It is a pity that before the end it should not have had a visit from Mr. Hyland C. Kirk, whose book on "The Possibility of Not Dying" was published in New York in 1883. In this book the philosophic plausibleness of the opinion that a time will come when we shall no longer need to shuffle off this mortal coil is argued at some length, but the question as to how this is to happen is ignored. Mr. Isaac Jennings, in his "Tree of Life" (1867), thinks it can be accomplished by total abstinence from "alcohol, tobacco, coffee, tea, animal food, spices, and caraway." This is sufficiently specific; but Mr. Kirk's treatment of the question is so hazy as to suggest the suspicion that he has nothing to offer us.
I once knew such a case of a delusion without any theory, or, if you please, the grin without the Cheshire cat. In the course of a lecturing journey, some thirty years ago, I was approached by a refined and cultivated gentleman, who imparted to me in strict confidence and with much modesty of manner the fact that he had arrived at a complete refutation of the undulatory theory of light!
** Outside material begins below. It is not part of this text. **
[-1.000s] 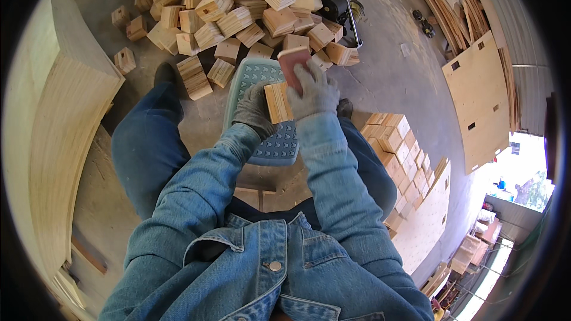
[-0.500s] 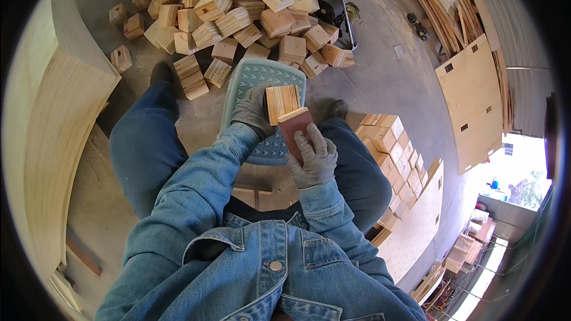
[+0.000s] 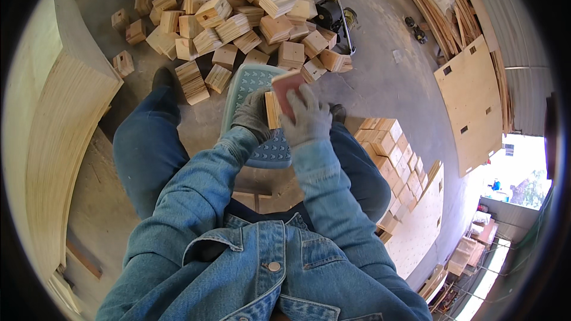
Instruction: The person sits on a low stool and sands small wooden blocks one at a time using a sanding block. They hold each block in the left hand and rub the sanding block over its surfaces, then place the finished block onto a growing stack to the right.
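In its grey glove, my left hand [image 3: 251, 119] grips a striped laminated wooden block [image 3: 273, 111] above a light blue plastic stool [image 3: 239, 85] between my knees. My gloved right hand [image 3: 308, 120] is closed on a sanding block [image 3: 287, 87], a flat wooden piece with a reddish-brown abrasive face. That sanding block lies over the right side and top of the wooden block and covers much of it; whether the two faces press together I cannot tell.
Ahead of the stool lies a loose heap of wooden blocks [image 3: 235, 24]. A neat stack of blocks [image 3: 392, 157] stands by my right knee. Tall stacked plywood [image 3: 47, 142] rises at left. A black-and-silver tool [image 3: 342, 21] rests beside the heap, and boards [image 3: 473, 104] lean at right.
My right hand has pushed the sanding block forward, away from my body, along the wooden block. My left hand keeps its hold in nearly the same place.
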The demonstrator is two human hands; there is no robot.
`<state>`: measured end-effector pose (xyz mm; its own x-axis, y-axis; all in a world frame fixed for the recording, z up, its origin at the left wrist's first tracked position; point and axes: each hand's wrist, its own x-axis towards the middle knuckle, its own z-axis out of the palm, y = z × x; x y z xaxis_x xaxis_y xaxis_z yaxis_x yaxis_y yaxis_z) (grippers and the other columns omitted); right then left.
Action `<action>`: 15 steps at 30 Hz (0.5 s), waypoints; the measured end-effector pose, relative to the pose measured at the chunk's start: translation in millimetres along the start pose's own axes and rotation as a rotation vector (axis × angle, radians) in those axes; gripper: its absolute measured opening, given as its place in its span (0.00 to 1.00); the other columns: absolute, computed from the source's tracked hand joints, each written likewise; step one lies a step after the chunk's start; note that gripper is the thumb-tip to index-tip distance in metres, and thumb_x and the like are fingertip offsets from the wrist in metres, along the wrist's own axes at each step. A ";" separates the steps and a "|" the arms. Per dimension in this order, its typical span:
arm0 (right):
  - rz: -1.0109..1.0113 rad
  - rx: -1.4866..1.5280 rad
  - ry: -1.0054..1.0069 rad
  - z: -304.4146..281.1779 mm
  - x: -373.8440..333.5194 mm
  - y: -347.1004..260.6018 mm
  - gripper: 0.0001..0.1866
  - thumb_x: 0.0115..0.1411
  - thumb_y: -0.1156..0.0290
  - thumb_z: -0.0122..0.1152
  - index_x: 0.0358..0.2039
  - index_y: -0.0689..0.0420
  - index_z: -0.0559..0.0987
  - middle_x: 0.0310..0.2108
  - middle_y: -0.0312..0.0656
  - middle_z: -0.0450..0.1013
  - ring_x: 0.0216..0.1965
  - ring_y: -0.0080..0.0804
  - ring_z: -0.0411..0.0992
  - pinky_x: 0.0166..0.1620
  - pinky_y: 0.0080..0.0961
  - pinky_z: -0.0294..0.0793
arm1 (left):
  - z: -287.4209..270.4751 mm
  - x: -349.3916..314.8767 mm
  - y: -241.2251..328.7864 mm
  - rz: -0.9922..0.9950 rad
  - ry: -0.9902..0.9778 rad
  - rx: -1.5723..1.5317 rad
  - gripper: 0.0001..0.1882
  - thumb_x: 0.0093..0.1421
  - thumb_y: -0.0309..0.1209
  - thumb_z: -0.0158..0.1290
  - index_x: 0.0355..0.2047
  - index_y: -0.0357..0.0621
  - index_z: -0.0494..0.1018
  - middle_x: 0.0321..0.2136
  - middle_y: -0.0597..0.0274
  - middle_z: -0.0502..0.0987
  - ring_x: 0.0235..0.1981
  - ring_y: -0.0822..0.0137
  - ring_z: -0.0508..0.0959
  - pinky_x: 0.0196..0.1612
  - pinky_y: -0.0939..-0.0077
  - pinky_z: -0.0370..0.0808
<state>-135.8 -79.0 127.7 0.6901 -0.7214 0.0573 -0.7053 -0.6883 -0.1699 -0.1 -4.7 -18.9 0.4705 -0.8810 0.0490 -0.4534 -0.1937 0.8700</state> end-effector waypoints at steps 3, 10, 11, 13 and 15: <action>-0.082 0.028 0.008 -10.2 -58.7 -6.7 0.33 0.52 0.58 0.75 0.61 0.43 0.82 0.69 0.39 0.67 0.60 0.55 0.69 0.62 0.54 0.71 | -7.9 -3.5 6.9 0.054 0.009 -0.018 0.52 0.42 0.41 0.77 0.66 0.52 0.63 0.61 0.51 0.70 0.65 0.48 0.71 0.70 0.59 0.69; -0.138 0.070 0.054 -10.5 -79.7 -6.4 0.33 0.50 0.60 0.76 0.59 0.42 0.82 0.67 0.40 0.68 0.58 0.55 0.69 0.60 0.54 0.72 | -13.0 -1.2 15.5 0.026 -0.052 -0.144 0.50 0.45 0.38 0.76 0.67 0.51 0.63 0.61 0.51 0.70 0.64 0.50 0.72 0.70 0.61 0.69; -0.135 0.062 0.059 -9.4 -64.1 -8.7 0.33 0.50 0.60 0.76 0.59 0.42 0.82 0.67 0.40 0.68 0.58 0.55 0.69 0.60 0.54 0.72 | -14.1 -3.6 18.9 0.029 -0.039 -0.167 0.50 0.45 0.37 0.76 0.67 0.51 0.63 0.61 0.51 0.71 0.64 0.50 0.72 0.70 0.62 0.69; -0.083 0.015 0.086 -2.1 -21.4 -11.6 0.31 0.53 0.58 0.74 0.60 0.41 0.82 0.68 0.39 0.68 0.60 0.58 0.69 0.61 0.55 0.71 | -14.9 -4.1 24.2 0.041 -0.016 -0.202 0.50 0.45 0.36 0.76 0.67 0.51 0.63 0.61 0.50 0.71 0.64 0.50 0.72 0.70 0.62 0.69; -0.003 -0.008 0.009 2.6 31.3 -20.6 0.30 0.56 0.55 0.72 0.61 0.40 0.81 0.69 0.38 0.67 0.61 0.58 0.68 0.61 0.56 0.71 | -15.6 -3.4 16.8 0.023 -0.011 -0.191 0.50 0.45 0.37 0.76 0.67 0.52 0.63 0.61 0.50 0.71 0.64 0.49 0.72 0.70 0.61 0.69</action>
<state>-99.3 -87.2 130.5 0.6910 -0.7197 0.0671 -0.7044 -0.6913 -0.1613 2.5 1.7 3.2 0.4528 -0.8893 0.0651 -0.3115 -0.0893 0.9460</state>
To ask him for some statement of his own theory was but ordinary courtesy; but whenever we arrived at this point – which happened perhaps half a dozen times – he would put on a smile of mystery and decline to pursue the subject. I assured him that he need have no fear of my stealing his thunder, for I had not the requisite knowledge; but he grew more darkly mysterious than ever, and said that the time for him to speak had not yet come.
A few months later, this gentleman, whom I will designate as Mr. Flighty, appeared in Cambridge, and came to my desk in the college library. Distress was written in his face. He had called upon Professor Silliman and other professors in Eastern colleges, and had been shabbily treated. Nobody had shown him any politeness except Professor Youmans, in whom he believed he had found a convert. "Ah!" I exclaimed, "then you told him your theory; perhaps the time has come when you can tell it to me." But no; again came the subtle smile, and he began to descant upon the persecution of Galileo, a favourite topic with cranks of all sorts. He asked me for some of the best books on the undulatory theory, and I gave him Cauchy, whereat he stood aghast, and said the book was full of mathematics which he could not read; but he would like to see Newton's Opticks, for that book did not uphold the undulatory theory. "Oh!" said I, "then are you falling back on the corpuscular theory?" "No, indeed; mine is neither the one nor the other," and again came the Sibylline smile. As I went for the book, I found Professor Lovering in the alcove, halfway up a tall ladder. "Hallo!" said I sotto voce. "There is a man in here who has upset the undulatory theory of light; do you want to see him?" "Heavens, no! Can't you inveigle him into some dark corner while I run away?" "Don't worry," I replied, – "make yourself comfortable; I'll keep him from you." So I lured Mr. Flighty into a discourse on the bigotry of scientific folk, while Old Joe, whose fears were not so easily allayed, soon stealthily emerged from his alcove and hurried from the hall.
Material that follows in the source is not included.